Using the records below, transcribe word for word the stretch from the line that contains "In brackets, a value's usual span" through the line that contains "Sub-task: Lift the", both end lines included, and nothing else.

┌─ Dataset extract

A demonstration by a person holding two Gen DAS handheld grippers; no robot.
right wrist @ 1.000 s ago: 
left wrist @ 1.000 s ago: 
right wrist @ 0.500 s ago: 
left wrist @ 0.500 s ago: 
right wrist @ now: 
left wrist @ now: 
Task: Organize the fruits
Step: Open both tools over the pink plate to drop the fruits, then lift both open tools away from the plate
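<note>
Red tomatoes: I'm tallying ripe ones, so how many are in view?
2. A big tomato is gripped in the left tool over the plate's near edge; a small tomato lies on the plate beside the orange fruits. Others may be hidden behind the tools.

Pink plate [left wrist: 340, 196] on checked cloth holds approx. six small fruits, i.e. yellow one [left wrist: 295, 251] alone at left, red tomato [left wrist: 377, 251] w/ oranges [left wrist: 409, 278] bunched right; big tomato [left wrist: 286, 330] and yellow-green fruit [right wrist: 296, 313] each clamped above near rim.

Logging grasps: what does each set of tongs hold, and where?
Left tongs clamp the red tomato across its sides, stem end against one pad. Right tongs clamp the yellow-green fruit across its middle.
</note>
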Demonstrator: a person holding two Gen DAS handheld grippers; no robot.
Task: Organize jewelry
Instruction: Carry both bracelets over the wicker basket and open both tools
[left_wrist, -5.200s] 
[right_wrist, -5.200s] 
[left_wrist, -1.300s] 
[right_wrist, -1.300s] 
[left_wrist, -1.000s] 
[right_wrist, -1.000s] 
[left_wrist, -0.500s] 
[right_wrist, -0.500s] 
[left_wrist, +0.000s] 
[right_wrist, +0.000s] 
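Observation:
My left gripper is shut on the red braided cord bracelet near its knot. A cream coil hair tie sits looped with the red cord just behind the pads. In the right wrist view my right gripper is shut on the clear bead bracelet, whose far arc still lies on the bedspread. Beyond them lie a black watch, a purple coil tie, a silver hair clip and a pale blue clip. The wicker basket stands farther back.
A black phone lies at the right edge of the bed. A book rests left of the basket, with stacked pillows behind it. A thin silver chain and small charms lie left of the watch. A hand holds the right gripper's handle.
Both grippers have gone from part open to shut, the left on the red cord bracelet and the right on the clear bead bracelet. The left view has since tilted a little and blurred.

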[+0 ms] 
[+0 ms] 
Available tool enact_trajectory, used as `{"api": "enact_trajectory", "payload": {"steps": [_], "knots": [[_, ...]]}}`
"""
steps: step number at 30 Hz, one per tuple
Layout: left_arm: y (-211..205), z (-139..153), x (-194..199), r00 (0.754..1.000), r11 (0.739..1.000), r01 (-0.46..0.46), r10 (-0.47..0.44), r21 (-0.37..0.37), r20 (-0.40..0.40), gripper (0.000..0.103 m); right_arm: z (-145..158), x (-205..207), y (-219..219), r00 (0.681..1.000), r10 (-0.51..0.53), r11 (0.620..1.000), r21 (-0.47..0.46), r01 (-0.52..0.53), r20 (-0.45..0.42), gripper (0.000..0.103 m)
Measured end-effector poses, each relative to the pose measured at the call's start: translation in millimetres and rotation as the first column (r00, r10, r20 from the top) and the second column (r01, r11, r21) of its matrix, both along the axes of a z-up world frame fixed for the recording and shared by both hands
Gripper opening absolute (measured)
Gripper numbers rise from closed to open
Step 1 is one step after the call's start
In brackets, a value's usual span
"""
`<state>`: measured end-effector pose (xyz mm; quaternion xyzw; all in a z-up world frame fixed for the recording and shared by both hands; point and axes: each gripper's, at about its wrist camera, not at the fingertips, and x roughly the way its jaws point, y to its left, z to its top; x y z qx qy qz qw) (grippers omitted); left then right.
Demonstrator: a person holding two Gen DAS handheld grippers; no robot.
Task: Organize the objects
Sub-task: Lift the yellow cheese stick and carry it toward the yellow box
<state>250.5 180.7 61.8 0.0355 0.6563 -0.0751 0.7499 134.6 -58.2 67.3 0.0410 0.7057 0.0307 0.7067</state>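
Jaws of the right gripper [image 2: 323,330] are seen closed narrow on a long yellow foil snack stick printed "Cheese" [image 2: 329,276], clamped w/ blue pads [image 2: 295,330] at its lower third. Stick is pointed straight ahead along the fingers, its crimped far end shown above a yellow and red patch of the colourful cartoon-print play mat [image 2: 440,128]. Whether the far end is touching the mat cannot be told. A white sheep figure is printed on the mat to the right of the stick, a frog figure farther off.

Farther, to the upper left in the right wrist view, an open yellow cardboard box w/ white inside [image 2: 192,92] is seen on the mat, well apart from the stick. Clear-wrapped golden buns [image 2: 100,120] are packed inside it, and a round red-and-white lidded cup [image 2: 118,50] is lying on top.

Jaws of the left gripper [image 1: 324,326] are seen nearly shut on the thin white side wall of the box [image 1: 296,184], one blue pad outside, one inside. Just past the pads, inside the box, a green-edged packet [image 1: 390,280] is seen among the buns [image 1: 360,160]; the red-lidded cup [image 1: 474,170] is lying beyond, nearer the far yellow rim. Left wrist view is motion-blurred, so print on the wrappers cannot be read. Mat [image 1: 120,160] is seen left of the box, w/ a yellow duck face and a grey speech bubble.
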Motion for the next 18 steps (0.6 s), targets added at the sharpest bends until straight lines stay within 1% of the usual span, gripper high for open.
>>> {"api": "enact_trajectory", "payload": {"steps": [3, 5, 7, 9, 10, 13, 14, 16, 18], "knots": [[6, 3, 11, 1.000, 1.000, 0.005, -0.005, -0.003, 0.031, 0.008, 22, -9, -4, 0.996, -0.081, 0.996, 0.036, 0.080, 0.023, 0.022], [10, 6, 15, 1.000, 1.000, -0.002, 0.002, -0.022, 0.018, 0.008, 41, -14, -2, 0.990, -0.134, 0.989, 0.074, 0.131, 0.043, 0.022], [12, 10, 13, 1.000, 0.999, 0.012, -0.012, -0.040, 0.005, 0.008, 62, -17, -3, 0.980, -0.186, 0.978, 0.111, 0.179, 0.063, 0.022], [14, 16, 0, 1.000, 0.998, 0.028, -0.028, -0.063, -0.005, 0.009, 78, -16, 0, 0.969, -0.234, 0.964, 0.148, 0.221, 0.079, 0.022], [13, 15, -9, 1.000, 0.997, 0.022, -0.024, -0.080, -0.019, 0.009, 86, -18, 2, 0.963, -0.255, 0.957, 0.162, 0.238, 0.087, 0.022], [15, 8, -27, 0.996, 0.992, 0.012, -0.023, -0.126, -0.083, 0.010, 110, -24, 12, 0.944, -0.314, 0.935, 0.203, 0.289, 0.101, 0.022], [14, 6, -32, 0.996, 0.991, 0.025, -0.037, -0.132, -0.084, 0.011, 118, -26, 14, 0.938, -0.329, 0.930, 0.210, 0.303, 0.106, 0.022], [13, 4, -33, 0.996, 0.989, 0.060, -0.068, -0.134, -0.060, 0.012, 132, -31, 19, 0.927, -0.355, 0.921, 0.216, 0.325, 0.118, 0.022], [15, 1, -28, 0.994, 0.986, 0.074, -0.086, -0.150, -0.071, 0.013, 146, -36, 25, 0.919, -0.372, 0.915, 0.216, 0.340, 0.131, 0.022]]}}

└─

Solution to the exercise =>
In brackets, a value's usual span
"""
`<state>`: measured end-effector pose (xyz mm; quaternion xyzw; all in a z-up world frame fixed for the recording and shared by both hands; point and axes: each gripper's, at about its wrist camera, not at the fingertips, and x roughly the way its jaws point, y to its left, z to its top; x y z qx qy qz qw) (grippers omitted); left then right.
Demonstrator: a person holding two Gen DAS handheld grippers; no robot.
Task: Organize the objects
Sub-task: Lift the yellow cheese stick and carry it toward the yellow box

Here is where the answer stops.